Information system network The information system network is given the right to use in the same control as the arbitration method 2 of the device control system network. The information network is characterized by transmitting a relatively large amount of data such as image information in real time, and can be transferred with a longer transfer length than the device control network. Since the data amount of the LSI state notification command is very small compared to the data amount of the information processing system, the priority of the LSI state notification command is set equal to or higher than that of the information processing system command. As described above, the priority of the LSI status notification command differs between the device control network and the information network, and the priority is changed by the LSI of the gateway unit. As a result, even when communicating via two different networks, it is possible to have priorities according to the respective networks, and data transfer at a desired timing is possible.

Information processing unit Fig. 5 shows an example of an information processing unit. This corresponds to IC1 in FIG. Headquarters includes main LSI (LSI-I1M), sound LSI (LSI-SNDC), key input LSI (LSI-KEY), camera LSI (LSI-CAMC), wireless LSI (LSI-RM), USB Sub LSI (LSI-I1S) with product-dependent components such as, memory associated with main LSI (MEM-I1-1, MEM-I1-2), memory associated with sub LSI (MEM-I2-1, MEM -I2-2) included. MEM-I1-1 and MEM-I2-1 are nonvolatile memories, and MEM-I1-2 and MEM-I2-2 are SDRAMs. The main LSI consists of two CPUs (CPU0, CPU1), dedicated circuit block (ASIC), video processing circuit (MV) such as MPEG-Codec, graphics controller (GPU), screen display control block (DISPC), sound / audio I / O control block (SNDC), clock control circuit (CLKC), other interface circuit (OTHIF), GPS block, memory controller (MEMC), interrupt controller (INTC), communication IF (IF- IC). This LSI itself has a circuit TS for sensing the temperature of the LSI and a circuit DS for observing the operation speed of the LSI as an LSI state observation circuit (SNS).

  A processing flow related to LSI status notification is shown in FIG. The processing related to the LSI status notification is performed when a data reception completion interrupt from the information system network IF circuit (IF-IC) is received, when a temperature-induced performance suppression / suppression release interrupt of the information processing unit LSI itself is received, Occurs when receiving an operation speed change interrupt of a part LSI itself.

  When the CPU in the information processing unit LSI accepts a data reception completion interrupt according to the processing priority, the communication content identification program (IDPGM) is first started. The communication content identification program extracts the LSI status notification output command for the information processing unit (FIG. 8) from the received LSI status information notification command and compares it with the information system network port command table code prepared in advance in the memory. The command content is determined. In this command table, program information corresponding to the command code is described (FIG. 8). If the command is determined to be an LSI status notification command, a message output program (MOUTPGM) indicated by the command table is executed. The message output program extracts the output message code included in the received LSI status notification command, and searches the output message table (MOUTDATA) prepared in advance in the memory using this as an index. The corresponding message is extracted from the code, and this is output from the image display device or speaker to notify the user.

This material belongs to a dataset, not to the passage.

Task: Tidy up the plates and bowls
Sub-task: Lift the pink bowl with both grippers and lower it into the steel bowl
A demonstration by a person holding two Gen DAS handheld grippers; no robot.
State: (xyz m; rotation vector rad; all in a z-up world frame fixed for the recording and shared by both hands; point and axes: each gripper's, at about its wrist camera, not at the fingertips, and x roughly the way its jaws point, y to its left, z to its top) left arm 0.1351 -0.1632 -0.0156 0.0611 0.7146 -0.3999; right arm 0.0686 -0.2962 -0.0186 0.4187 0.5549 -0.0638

  When the temperature-induced performance suppression / suppression cancellation interrupt of the information processing unit LSI itself is received, the LSI state reflection task is executed as in the case of the device control unit (FIG. 8). A power budget for keeping the LSI temperature value within the read limit temperature is calculated, processing to be executed is selected according to the budget, and the operating frequency and voltage are controlled. FIG. 6 shows an example of a processing management table (corresponding to PRTBL in FIG. 5) of the LSI of the information processing unit. This table describes the power when each process is executed, the module (such as a CPU) that can execute the process, the priority of the process, and the like. In this example, when the power budget is small and the processing performance is suppressed, the communication processing with the control unit, the user input handling processing such as the response to the equipment operation by the passenger, and the LSI status notification processing are executed with high priority. The priority of entertainment processing such as music generation and music generation is low. At this time, low priority processing may be interrupted or stopped after notifying the passenger.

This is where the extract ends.